=== DATA SHOWN ===

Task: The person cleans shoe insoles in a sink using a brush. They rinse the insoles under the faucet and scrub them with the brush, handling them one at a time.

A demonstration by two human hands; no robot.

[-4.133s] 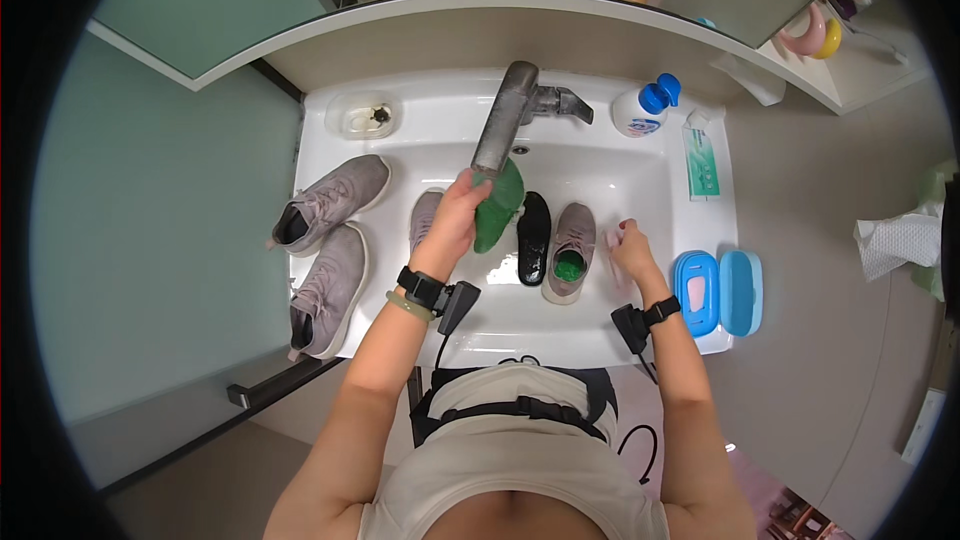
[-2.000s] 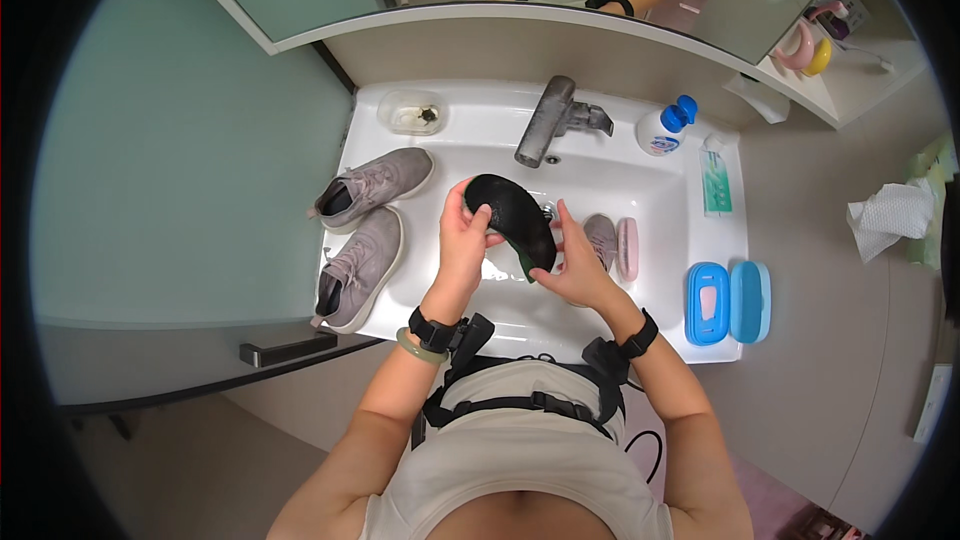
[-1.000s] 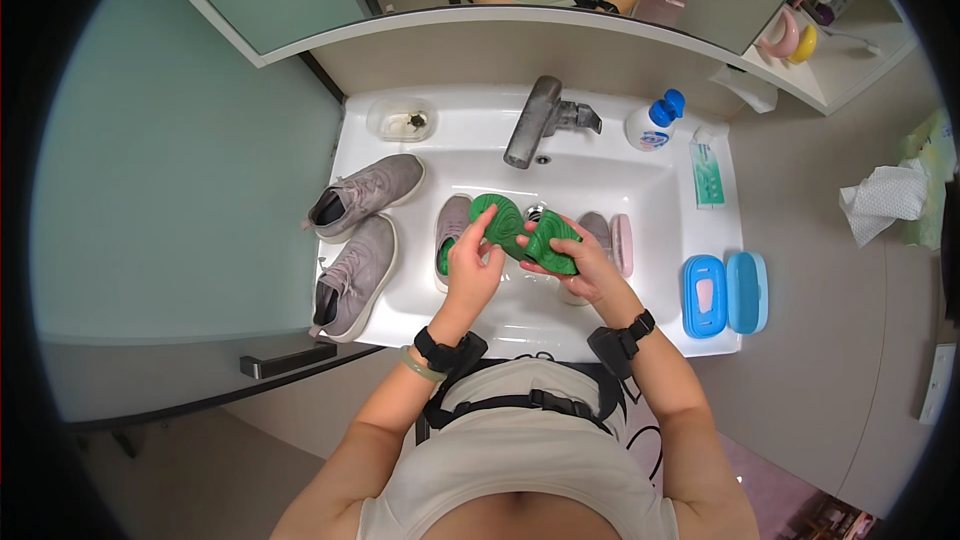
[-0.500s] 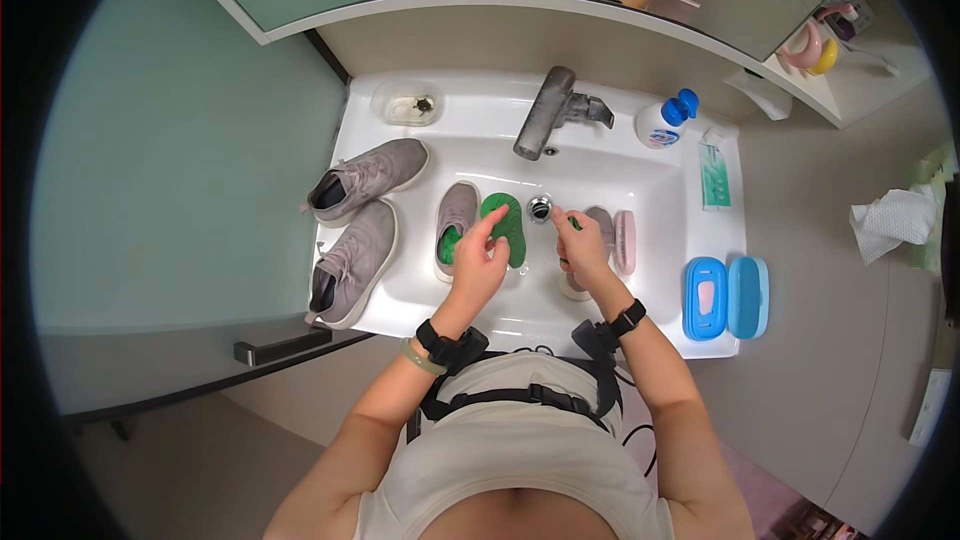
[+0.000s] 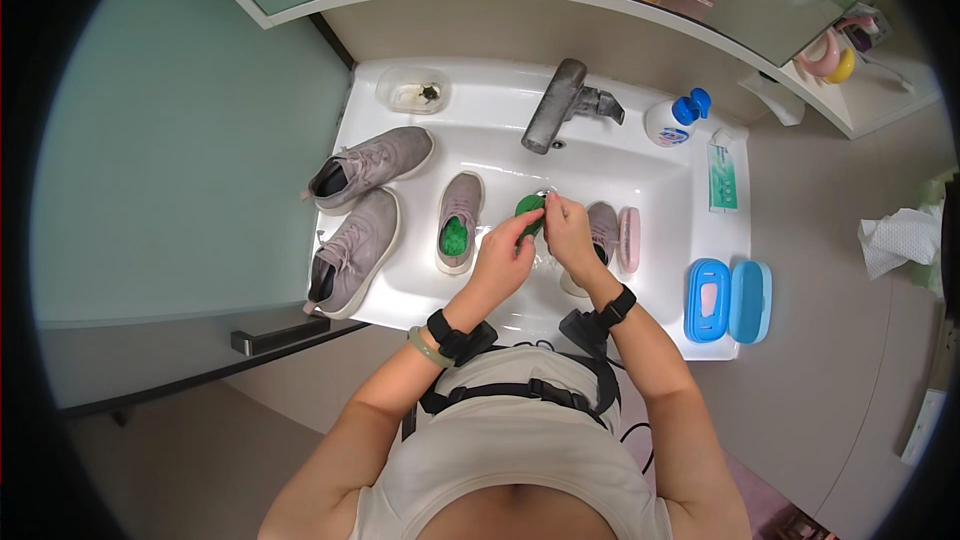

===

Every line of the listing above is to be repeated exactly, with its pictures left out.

TASK RESPONSE >>
Task: The person cleans shoe insoles in a sink using a brush. They rinse the insoles under the faucet and scrub them with the brush, handling them one at a time.

A demonstration by two human hands; no robot.

[-4.133s] 
[-2.000s] 
[-1.000s] 
[-0.500s] 
[+0.000s] 

The exercise output is complete.